The Web Role needs to accept requests as fast as they come (then enqueues a message for each), but the dequeue part is a pull so the load can easily be tuned for available capacity (or capacity tuned for the load! this is the cloud!). You can choose to handle these one at a time, two at a time, or N at a time: whatever your testing (sizing exercise) tells you is the right fit for the size VM you deploy.
As you probably also are aware, the RoleEntryPoint::Run method on the Web Role can also be implemented to do work continually. The default implementation on the Web Role essentially just sleeps forever, but you could implement an infinite loop to query the queue to remove work and process it (and don't forget to Sleep whenever no messages are available from the queue! failure to do so will cause a money leak and may get you throttled). As Gaurav mentions, there are some other considerations in robustly implementing this QCW pattern (what happens if my node fails, or if there's a bad ("poison") message, bug in my code, etc.), but your use case does not seem overly concerned with this since the next kick from the cron job apparently would account for any (rare, but possible) failures in the infrastructure and perhaps assumes no fatal bugs (so you can't get stuck with poison messages), etc.
Decoupling placing items on the queue from processing items from the queue is really a logical design point. By this I mean you could change this at any time and move the processing side (the code pulling from the queue) to another application tier (a service tier) rather easily without breaking any part of the essential design. This gives a lot of flexibility. You could even run everything on a single Web Role node (or two if you need the SLA - not sure you do based on some of your comments) most of the time (two-tier), then go three-tier as needed by adding a bunch of processing VMs, such as for the New Year.
The number of processing nodes could also be adjusted dynamically based on signals from the environment - for example, if the queue length is growing or above some threshold, add more processing nodes. This is the cloud and this machinery can be fully automated.
Now getting more speculative since I don't really know much about your app...
By using the Run method mentioned earlier, you might be able to eliminate the cron job as well and do that work in that infinite loop; this depends on complexity of cron scheduling of course. Or you could also possibly even eliminate the entire Web tier (the Web Role) by having your cron job place work request items directly on the queue (perhaps using one of the SDKs). You still need code to process the requests, which could of course still be your Web Role, but at that point could just as easily use a Worker Role.
[Adding as a separate answer to avoid SO telling me to switch to chat mode + bypass comments length limitation] & thinking out loud :)
I see your point. Basically through HTTP request, you're kind of broadcasting the availability of a new task to be processed to other instances.
So if I understand correctly, when an instance receives request for the task to be processed, it pushes that request in some kind of queue (like you mentioned it could either be Windows Azure Queues [personally I would actually prefer that] or SQL Azure database [Not prefer that because you would have to implement your own message locking algorithm]) and then broadcast a message to all instances that some work needs to be done. Remaining instances (or may be the instance which is broadcasting it) can then see if they're free to process that task. One instance depending on its availability can then fetch the task from the queue and start processing that task.
Assuming you used Windows Azure Queues, when an instance fetched the message, it becomes unavailable to other instances immediately for some amount of time (visibility timeout period of Azure queues) thus avoiding duplicate processing of the task. If the task is processed successfully, the instance working on that task can delete the message.
If for some reason, the task is not processed, it will automatically reappear in the queue after visibility timeout period has expired. This however leads to another problem. Since your instances look for tasks based on a trigger (generating HTTP request) rather than polling, how will you ensure that all tasks get done? Assuming you get to process just one task and one task only and it fails since you didn't get a request to process the 2nd task, the 1st task will never get processed again. Obviously it won't happen in practical situation but something you might want to think about.
Does this make sense?
i would definitely go for a scale out solution: less complex, more manageable and better in pricing. Plus you have a lesser risk on downtime in case of deployment failure (of course the mechanism of fault and upgrade domains should cover that, but nevertheless). so for that matter i completely back Gaurav on this one!

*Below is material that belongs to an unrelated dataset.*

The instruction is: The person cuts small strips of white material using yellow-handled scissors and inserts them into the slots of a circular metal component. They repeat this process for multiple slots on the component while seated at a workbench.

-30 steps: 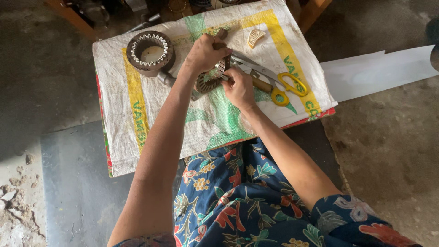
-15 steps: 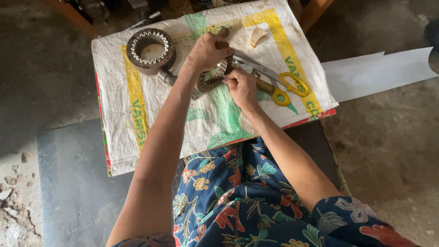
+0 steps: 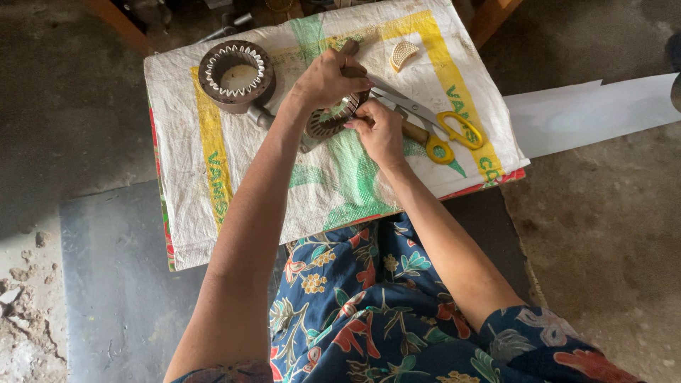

Microsoft Azure Master-Slave worker roles

I am trying to port an application to azure platform. I want to run an existing application multiple times. My initial idea is as follows: I have a master_process. I have many slave_processes. Each process is a worker role in Azure. Each slave_process will run an instance of the application independently. I want master_process to start many slave_processes and provide them the input arguments. At the end, master_process will collect the results. Currently, I have a working setup for calling the whole application from a C# wrapper. So, for the success, I need two things: First, I have to find a way to start slave workers inside of a master worker (just like threads). Second, I need to find a way to store results of the slave workers and reach these result files from master worker. Can anyone help me?
I think I would try and solve the problem differently. Deploying a whole new instance can take 15 to 30 minutes. Adding extra instances to an already running worker role is a little quicker, but not by much. I'm going to presume that you want results faster than that and that this process is something that is run frequently.
I would have just one worker role type that runs your existing logic and as many instances of that worker role that you determine you'll need. Whatever your client is will decide that it needs to break the work up in a certain number of pieces, let's say 10 for the sake of argument. It will give each piece of work an ID (e.g. a guid) and then put 10 messages that contain the parameters and the ID into a queue. Your worker role instances take messages out of the queue, do their work and write their results to storage somewhere (either SQL Azure, Azure Table Storage or maybe even blob storage depending on what the results are). The client polls that storage to wait for all of the results to be complete and then carries on.
If this is a process that is only run infrequently, then rather than having the worker roles deployed all of the time, you could use the same method I've described, but in addition get the client code to deploy the worker roles when it starts and then delete them when it's finished through the management API. There are samples on MSDN on how to use this.
I have a similar situation you might find useful:
I have a large sequential batch process I run in Azure which requires pre and post processing. The technique I used was to use instances of a single multifunctional worker role, but to use a "quorum" to nominate a head node, which then controls the workflow.
They way I do it is using an azure page blob as the quorum (basically a kind of global mutex/lock), because once a node grabs it for writing it's locked. For resilience, in case there's an issue with the head node, all nodes occasionally try to recapture the quorum.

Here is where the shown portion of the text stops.